Jensen Huang hasn’t even stepped on stage yet, but the amount of leaked information is already enough to fill a whole book.

Wang Wan has pulled together three big highlights—come on, friends, let’s go.

  1. AI computing power costs cut to one-tenth

The previous generation Blackwell was already pretty powerful, right? The next-generation chip Vera Rubin will be announced for mass production soon.

How is Vera Rubin so strong? Put simply, it’s two words: cheap.

Running the same AI model,
the number of chips is cut to one-quarter, and inference computation costs drop by 90%.
Drop by 90%, friends.
AWS, Microsoft, and Google—the three major cloud providers—are all boarding the first batch.

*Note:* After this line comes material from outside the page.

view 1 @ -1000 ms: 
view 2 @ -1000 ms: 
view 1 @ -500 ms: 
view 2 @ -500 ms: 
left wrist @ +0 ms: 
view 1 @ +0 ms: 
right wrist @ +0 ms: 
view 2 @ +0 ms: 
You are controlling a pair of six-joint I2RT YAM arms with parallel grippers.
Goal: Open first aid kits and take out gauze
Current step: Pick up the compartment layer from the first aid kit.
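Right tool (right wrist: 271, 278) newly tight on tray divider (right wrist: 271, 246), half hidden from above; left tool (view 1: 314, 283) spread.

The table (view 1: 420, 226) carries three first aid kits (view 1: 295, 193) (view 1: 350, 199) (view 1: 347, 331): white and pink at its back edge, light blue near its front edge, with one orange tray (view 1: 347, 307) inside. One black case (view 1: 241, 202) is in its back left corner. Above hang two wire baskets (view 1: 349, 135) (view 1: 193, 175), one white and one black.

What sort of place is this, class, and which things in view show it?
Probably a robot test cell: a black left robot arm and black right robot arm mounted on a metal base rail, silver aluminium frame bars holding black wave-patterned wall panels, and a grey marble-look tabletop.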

  1. Groq, bought for $20 billion last year, turns in its homework today

Previously, Jensen Huang said on the earnings call that Groq would be integrated as an extensible architecture into the NVIDIA ecosystem—just like how, back then, NVIDIA acquired Mellanox to round out its networking capabilities.

Groq’s LPU and NVIDIA’s GPU are in the same data center: the GPU understands the problem, and the LPU quickly spits out the answer.

With the two kinds of chips working together, in agent scenarios the latency drops directly.

AI agents do the work for people. A single task might require dozens of rounds of model adjustments back and forth. Each round burns inference compute, and users are waiting there. If it’s even a bit slower, the experience collapses.

Inference is done in two steps: first understand your question, then output the answer word by word.

GPUs are great at the first step, but for the second step—speaking words fast and stably—the LPU from Groq is stronger.

Is $20 billion expensive?

Just think about it: in the future, every company will run hundreds of agents, and each agent will adjust models thousands of times per day.

  1. NVIDIA’s OpenClaw is live—called NemoClaw

It’s an open-source platform: once enterprises install it, they can deploy AI employees to run workflows instead of real people, handle data, and manage projects.
It’s said to already be in discussions with Salesforce and Adobe.

The interesting part is that NemoClaw doesn’t require you to use NVIDIA chips.
Think about this logic.
Selling chips only earns you money from the hardware layer—setting the rules is how you earn across the whole chain. Jensen Huang has this ledger down to a science.

  1. Jensen Huang says he’ll showcase a “chip the world has never seen before”

Most likely, the next-next-generation architecture, Feynman, will make its first appearance, with mass production in 2028 using TSMC’s most advanced 1.6nm process.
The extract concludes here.